What to do:
For the records below, say how many lines contain the string "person". Give no other text.

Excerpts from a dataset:
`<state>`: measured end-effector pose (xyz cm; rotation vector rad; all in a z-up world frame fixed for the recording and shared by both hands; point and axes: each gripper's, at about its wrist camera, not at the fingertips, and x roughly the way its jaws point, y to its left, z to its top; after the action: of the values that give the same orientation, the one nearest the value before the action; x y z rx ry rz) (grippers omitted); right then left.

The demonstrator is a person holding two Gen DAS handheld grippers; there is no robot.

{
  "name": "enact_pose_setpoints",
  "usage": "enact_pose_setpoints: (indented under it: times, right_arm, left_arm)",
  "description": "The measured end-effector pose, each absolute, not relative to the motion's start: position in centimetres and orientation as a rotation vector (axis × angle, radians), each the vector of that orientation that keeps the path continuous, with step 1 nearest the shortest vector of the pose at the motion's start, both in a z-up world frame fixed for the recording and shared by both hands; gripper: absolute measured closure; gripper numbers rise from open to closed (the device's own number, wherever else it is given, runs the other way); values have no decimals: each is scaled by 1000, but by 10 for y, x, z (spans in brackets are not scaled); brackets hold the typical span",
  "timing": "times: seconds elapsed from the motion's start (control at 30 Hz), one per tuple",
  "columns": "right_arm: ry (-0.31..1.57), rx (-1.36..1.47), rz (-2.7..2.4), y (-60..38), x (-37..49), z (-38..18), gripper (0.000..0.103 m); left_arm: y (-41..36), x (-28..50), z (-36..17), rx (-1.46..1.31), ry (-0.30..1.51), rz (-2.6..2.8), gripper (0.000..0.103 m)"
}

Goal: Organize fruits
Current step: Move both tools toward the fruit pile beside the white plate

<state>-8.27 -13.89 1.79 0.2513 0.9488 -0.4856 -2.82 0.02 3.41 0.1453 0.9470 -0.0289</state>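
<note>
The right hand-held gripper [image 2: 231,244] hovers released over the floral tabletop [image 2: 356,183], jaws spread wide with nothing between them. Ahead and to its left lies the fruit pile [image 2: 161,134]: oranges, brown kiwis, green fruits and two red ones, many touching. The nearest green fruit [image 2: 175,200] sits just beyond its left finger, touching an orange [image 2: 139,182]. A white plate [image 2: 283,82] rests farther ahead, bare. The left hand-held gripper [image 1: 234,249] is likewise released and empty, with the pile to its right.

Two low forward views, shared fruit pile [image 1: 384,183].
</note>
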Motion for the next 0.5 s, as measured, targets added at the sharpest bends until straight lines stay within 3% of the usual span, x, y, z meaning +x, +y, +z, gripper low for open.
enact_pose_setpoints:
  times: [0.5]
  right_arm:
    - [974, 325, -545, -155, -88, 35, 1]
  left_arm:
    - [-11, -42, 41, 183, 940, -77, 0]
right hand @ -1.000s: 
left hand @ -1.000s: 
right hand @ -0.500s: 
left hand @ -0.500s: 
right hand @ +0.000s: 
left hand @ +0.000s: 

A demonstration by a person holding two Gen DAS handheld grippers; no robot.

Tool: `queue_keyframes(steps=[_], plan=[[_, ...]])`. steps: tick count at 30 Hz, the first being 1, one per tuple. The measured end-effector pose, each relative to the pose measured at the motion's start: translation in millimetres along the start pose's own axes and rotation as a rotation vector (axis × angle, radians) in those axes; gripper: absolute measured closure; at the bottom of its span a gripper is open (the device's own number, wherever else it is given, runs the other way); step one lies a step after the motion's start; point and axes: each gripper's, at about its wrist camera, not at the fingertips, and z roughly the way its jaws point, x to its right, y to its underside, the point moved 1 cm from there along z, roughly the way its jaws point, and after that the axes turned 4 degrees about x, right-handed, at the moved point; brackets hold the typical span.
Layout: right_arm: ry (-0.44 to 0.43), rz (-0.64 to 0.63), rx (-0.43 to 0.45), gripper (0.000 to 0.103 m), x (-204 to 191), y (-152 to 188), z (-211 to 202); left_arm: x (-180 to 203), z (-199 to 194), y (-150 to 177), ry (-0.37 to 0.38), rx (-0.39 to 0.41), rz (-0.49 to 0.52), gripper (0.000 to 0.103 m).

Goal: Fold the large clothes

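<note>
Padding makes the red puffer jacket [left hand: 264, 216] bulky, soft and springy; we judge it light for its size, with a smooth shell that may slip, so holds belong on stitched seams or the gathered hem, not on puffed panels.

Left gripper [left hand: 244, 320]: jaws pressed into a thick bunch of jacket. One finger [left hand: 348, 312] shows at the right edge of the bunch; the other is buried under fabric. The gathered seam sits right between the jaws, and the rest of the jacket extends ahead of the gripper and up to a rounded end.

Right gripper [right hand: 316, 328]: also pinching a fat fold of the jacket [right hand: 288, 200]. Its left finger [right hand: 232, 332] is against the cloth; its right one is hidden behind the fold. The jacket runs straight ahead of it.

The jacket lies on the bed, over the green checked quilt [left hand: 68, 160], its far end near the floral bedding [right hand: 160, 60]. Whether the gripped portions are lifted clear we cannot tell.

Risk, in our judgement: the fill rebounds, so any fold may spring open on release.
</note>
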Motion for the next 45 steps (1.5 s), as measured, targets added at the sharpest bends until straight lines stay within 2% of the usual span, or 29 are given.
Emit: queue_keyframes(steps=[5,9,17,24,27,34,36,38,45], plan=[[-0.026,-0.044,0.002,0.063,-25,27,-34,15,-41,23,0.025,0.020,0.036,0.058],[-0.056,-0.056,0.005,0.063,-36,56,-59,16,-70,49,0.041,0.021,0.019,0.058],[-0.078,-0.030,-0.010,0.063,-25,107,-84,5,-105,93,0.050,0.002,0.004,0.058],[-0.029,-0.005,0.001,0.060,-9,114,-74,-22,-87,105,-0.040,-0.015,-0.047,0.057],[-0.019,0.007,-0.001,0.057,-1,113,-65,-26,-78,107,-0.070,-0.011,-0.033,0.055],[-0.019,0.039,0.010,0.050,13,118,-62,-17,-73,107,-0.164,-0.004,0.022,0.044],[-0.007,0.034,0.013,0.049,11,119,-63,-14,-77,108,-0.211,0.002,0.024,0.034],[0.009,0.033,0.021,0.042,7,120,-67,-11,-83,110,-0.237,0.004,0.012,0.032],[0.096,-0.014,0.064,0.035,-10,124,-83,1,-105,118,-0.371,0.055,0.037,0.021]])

Answer to this exercise:
2